The new eMacs are working well in the intro labs. I've found a few minor problems with the configuration, which I've been fixing. For some reason Appletalk turned itself off and, after a fair amount of struggle, I figured out that by adding a line to hostconfig, I could get it to come back on. That doesn't seem to be the way you're "supposed" to do it, however, because that isn't what the System Preferences utility sets when you turn it on. I also found that I couldn't remove Safari from the dock. After the first time, I thought I must have just forgotten to do it, but after I did it a second time, I tracked it down: not in the dock preferences in the server..., not in the backup directory on the client..., but somehow added back in in the active home directory. Go figure! After some little effort, I figured out that /Library/Preferences/com.apple.dockfixup.plist contains a section that adds things back into the dock if they get removed. The one thing I don't like about using Apple stuff is dealing with all of the undocumented backdoor crap. I think global preferences should be written on text files in etc and not scattered throughout the system or maintained in creepy databases.

I was reading about wikis and blogs this morning and saw that some people call a blog in a wiki a Bliki. Brrr. I don't.

Lucy is off to spend time with her family after the death of a sister-in-law. It's a bit scary to watch the people who were "adults" when I was a kid all dying off. But it's gotta be scarier for Lucy who is watching her contemporaries disappear. She's lucky to be able to escape the week before the town election. She filled out an absentee ballot before she left.

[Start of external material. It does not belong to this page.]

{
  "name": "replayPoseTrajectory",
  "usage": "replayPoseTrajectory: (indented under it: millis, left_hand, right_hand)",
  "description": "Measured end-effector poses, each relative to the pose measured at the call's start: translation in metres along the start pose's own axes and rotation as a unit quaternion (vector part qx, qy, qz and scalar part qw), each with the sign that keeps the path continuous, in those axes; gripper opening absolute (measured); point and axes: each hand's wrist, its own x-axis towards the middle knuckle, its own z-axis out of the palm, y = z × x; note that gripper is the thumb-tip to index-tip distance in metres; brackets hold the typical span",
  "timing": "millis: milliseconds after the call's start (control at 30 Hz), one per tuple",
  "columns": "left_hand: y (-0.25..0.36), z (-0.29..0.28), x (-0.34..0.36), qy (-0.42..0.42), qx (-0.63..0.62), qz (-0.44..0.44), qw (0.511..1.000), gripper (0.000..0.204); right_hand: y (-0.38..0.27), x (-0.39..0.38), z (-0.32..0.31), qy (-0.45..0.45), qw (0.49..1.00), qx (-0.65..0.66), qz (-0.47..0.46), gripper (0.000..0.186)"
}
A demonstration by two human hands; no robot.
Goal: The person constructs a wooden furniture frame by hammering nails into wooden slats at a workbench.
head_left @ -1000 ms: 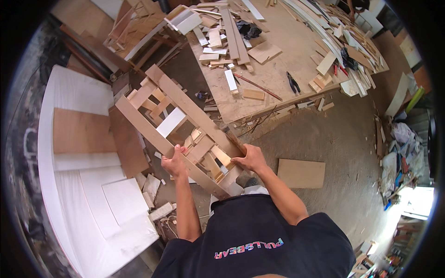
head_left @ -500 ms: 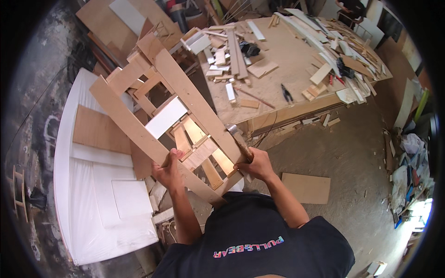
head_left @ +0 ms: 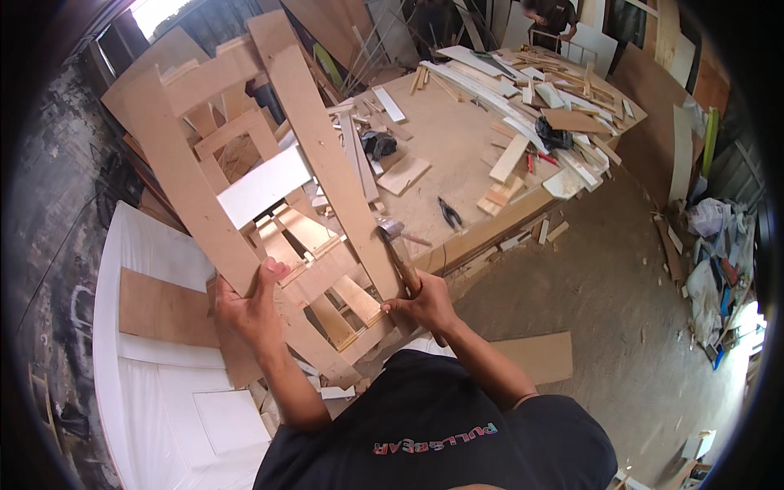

I installed spam assassin on my home server back in December, but didn't get it configured properly, so that when I rebooted at some point, it didn't come back on. For a long time I received almost no spam at my home address, but lately the amount has been increasing. Currently, I receive about as much spam as real mail, but I still only receive about a personal dozen messages a day. (At work I receive what I consider to be incredible volumes of SPAM: I made a rough count of 350 messages received yesterday. Although I recognize that many people receive a lot more spam than that). Today, I finally got irritated enough by the spam that I went back and looked at the configuration to figure out how to get it working and have it continue working after a reboot.